• _TRY IT_
Your answer is every line of the material below in which the string "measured" occurs.

• _INFORMATION GIVEN_
= = = = =

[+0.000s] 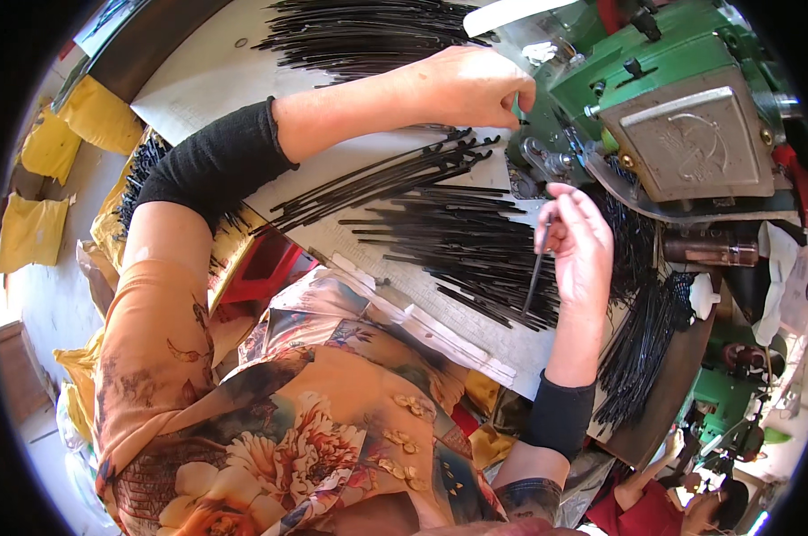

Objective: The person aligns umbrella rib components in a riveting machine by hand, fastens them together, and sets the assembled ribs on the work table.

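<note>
My left hand (486, 87) reaches across the worktable to the green machine (592, 67). Its fingers are curled together at the machine's edge, and whatever they pinch is hidden. A thin black rod (536, 279) slants down from my right hand (579, 246), pinched between thumb and fingers. Below that hand's reach, to its left, lies a spread pile of similar black rods (449, 237) on the pale tabletop (328, 201). Under my left forearm is a smaller group of rods with hooked ends (382, 174).
Another heap of black rods (359, 36) lies at the far side. A dark bundle (641, 353) hangs over the table's right edge. The machine's grey cover (690, 134) juts in at right. Yellow sacks (100, 116) are at left; a co-worker in red (641, 505) sits lower right.
</note>
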A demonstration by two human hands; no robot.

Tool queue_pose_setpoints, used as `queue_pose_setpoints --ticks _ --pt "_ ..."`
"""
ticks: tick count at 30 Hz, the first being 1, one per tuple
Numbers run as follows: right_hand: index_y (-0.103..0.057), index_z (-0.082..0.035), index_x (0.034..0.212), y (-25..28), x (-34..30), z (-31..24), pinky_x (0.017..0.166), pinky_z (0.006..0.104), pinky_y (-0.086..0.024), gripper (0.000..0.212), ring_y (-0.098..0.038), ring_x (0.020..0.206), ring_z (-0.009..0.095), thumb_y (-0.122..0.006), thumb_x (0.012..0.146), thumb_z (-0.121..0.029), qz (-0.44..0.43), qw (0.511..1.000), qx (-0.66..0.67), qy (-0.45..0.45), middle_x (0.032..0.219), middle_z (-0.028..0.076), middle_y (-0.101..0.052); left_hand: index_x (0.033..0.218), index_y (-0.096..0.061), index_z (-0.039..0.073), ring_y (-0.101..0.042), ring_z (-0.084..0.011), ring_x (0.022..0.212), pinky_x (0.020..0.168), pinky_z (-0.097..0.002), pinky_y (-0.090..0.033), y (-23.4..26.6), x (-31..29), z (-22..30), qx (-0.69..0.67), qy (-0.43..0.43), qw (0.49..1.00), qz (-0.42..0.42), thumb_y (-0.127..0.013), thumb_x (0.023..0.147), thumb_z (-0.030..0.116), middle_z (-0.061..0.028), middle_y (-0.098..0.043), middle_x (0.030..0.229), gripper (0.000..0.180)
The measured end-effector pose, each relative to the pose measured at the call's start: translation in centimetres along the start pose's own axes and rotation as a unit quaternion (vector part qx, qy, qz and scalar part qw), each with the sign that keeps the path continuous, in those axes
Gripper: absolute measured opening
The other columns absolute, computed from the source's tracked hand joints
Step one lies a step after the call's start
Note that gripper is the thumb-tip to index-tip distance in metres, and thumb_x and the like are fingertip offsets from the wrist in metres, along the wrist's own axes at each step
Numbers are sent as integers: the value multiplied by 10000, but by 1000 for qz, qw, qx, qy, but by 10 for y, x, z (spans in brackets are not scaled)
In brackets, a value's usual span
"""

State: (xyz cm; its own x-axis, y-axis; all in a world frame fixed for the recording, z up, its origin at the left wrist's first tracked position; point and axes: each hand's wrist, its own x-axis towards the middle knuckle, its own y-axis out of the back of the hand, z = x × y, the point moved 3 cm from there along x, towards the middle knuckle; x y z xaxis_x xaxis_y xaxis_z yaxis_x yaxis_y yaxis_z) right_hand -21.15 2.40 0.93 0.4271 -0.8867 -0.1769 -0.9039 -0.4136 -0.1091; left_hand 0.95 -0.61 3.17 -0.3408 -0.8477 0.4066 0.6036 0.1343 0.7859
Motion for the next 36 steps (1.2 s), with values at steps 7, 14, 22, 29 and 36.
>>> queue_pose_setpoints --ticks 7,14,22,29,36 --pt "-548 45 1067 -17 -4 1 466 191 -454 254 -551 519 78 -487 927 -157 -46 989 -137 -20 746 71 -587 956 -639 27 -612 -157 542 553 -292 -492 -20 5 23 -163 50 979 -109 -666 763 200 -87 -645 743 261" --pt "-543 44 1074 -14 -5 -5 457 192 -447 253 -545 507 83 -478 930 -153 -38 989 -146 -10 742 73 -583 969 -641 14 -580 -96 496 473 -240 -478 -24 8 31 -226 59 968 -88 -677 778 189 -64 -637 760 262" --pt "-547 37 1073 -11 -3 -6 451 191 -440 244 -539 500 86 -485 927 -148 -16 993 -120 -4 738 73 -582 974 -641 14 -551 -79 479 440 -225 -469 -25 14 30 -238 69 967 -64 -675 780 192 -47 -628 755 265" --pt "-548 37 1079 -10 -2 -5 448 188 -439 254 -540 500 81 -494 923 -156 -10 993 -116 1 730 69 -585 971 -643 14 -546 -76 477 436 -226 -463 -27 15 30 -246 69 965 -61 -672 780 198 -44 -629 747 267" --pt "-549 41 1072 -9 -1 -6 442 184 -434 259 -539 493 79 -497 922 -165 -11 993 -119 1 731 71 -586 966 -643 12 -547 -81 475 433 -230 -464 -28 15 31 -234 62 969 -58 -675 775 201 -45 -631 750 271"
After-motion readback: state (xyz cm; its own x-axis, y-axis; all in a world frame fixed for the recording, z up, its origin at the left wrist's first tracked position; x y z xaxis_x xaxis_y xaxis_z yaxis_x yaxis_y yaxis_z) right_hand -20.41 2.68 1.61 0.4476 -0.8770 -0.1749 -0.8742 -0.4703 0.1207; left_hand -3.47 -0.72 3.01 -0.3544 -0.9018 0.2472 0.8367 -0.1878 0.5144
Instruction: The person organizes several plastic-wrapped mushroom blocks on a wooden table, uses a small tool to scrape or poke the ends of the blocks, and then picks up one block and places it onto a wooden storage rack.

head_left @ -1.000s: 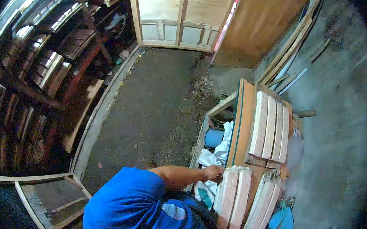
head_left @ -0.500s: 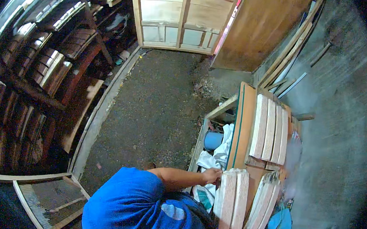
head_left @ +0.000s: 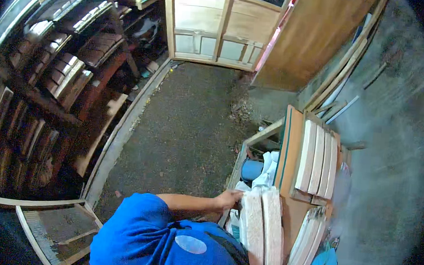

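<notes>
My left hand [head_left: 230,199] reaches across from the blue sleeve with its fingers closed on the far end of a pair of long, off-white, rough-surfaced slabs [head_left: 253,227]. The two slabs lie side by side, with a narrow gap between them, and overhang the left side of the tan table [head_left: 293,218]. Another group of slabs [head_left: 308,242] lies just right of them. Farther up the table sits a row of several similar slabs [head_left: 315,159] on a board. My right hand is out of sight.
A blue bucket [head_left: 252,170] and white cloth [head_left: 268,170] are beside the table. Racks of boards [head_left: 71,74] line the left wall. A wood-framed mesh panel [head_left: 59,230] stands lower left. Ahead is a wooden door [head_left: 216,27]; a grey wall [head_left: 388,198] runs along the right.
The pair of slabs has shifted left with my left hand, away from the group beside it, and its two slabs have spread slightly apart. The whole view has also swung a little.
</notes>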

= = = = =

• _TASK OUTPUT_
The measured end-effector pose, each relative to the pose measured at the call's start: translation in centimetres along the start pose's own axes and rotation as a unit quaternion (vector part qx, qy, qz and scalar part qw), each with the sign that keeps the path continuous, in those axes
Gripper: absolute measured opening

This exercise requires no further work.